We’re tiptoeing into Christmas, and while I might be spending it in muggy Houston this year, my previous few months have seen winter weather aplenty. I spoke a few weeks ago about how I missed seeing the Northern Lights while I was visiting Norway, but I’d like to show you a bit more of the country, as well as attempt to explain why I enjoy traveling so much.

Though I am an admitted college dropout, I remain an avid learner.  It took me until much later in life to realize that it wasn’t learning I didn’t like – it was the delivery mechanism.  Lectures and Powerpoint (overhead projectors, actually, during my brief university time) didn’t give me any sense of control.

I wasn’t being led by my curiosity.
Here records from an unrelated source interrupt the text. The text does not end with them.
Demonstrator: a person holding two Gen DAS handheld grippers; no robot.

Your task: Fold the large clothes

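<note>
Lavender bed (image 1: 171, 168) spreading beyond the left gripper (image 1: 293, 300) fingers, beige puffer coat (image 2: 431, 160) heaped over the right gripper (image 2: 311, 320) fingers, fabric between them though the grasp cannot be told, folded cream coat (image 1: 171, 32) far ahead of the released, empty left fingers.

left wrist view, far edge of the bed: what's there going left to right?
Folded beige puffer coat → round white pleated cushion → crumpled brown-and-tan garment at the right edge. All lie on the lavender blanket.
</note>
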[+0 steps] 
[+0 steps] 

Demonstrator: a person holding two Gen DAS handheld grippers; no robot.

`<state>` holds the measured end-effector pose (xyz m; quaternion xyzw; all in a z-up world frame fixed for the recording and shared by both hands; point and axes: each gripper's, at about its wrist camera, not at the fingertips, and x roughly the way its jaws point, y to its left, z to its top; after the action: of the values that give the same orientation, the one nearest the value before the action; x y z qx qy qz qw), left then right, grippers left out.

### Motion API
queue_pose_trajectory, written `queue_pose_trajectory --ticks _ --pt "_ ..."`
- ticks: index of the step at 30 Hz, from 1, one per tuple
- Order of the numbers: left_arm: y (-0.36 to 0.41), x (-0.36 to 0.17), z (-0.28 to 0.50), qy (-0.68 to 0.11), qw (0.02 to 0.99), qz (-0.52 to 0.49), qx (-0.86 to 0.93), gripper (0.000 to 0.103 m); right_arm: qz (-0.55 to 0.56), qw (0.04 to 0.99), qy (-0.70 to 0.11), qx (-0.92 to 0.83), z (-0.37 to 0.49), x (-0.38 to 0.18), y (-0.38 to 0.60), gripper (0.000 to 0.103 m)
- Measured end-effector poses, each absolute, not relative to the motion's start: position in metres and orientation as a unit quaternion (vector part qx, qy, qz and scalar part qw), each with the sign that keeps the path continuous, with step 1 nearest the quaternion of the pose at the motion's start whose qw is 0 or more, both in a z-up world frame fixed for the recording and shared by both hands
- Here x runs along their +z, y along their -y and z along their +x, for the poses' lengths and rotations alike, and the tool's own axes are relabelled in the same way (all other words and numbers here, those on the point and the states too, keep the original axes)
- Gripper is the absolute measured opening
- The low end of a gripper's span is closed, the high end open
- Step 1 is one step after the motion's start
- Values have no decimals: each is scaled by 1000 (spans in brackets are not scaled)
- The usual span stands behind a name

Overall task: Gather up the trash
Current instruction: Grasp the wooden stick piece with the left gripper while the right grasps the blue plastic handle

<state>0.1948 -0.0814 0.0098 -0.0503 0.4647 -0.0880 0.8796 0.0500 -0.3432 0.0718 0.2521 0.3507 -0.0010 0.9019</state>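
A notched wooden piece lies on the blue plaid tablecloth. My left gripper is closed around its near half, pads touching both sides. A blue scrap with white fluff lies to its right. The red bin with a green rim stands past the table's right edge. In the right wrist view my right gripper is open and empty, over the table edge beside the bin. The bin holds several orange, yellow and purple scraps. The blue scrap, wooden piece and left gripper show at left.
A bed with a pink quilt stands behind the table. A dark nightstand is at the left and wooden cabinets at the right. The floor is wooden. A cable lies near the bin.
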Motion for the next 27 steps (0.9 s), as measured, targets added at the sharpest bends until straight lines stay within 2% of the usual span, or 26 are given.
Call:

I was being led by a dispassionate professor with a syllabus. Nothing could make me want to look around the next corner less.

But now, I’ve worked hard at identifying my weaknesses. I know I have to trick myself into learning new things. I have to reframe it.  I’m no longer memorizing algebra formulas to satisfy Mrs. Noblitt. I’m off on informational rabbit hunts of my own choosing, free to know everything about anything I want to.

It just feels different when I’m not beholden to anyone else. If I’d had a real passion or a goal when I enrolled, the outcome might have been different.  I didn’t; I was pretending to like Civil Engineering because my dad said I should.

Visiting Norway prompted all sorts of curiosity though.  Yes, the obvious things, like their economy and taxation and health care and subsidies, and also yes to things like the aurora borealis and are there polar bears? and how the sun can set at 2:00 pm.

But also unexpected ones.

I delved into World War II history when I heard about the Norwegian military and how the northern army handed the Germans their first real land-loss in the war.

I learned about the Sami, the native Scandinavians that found themselves dragged into that war, and then I became fascinated by how their specialized knowledge in such an otherwise inhospitable environment changed the course of fighting above the Arctic Circle.

But one of the cooler aspects was that, just as I was learning about the Sami people, Disney was in negotiations to ensure that they would represent the Sami people properly in their now-released Frozen 2. It is a rare case of everyone doing everything right.

And instead of becoming the target of the internet’s ire, as is often the case when any group is depicted on film, Disney is at the front of a positive conversation about culture and history.

And I think it says something about the strength of imagination over anger, and how a lot of our world is full of stories waiting to be told, and we can only get to them by continuously flipping new pages.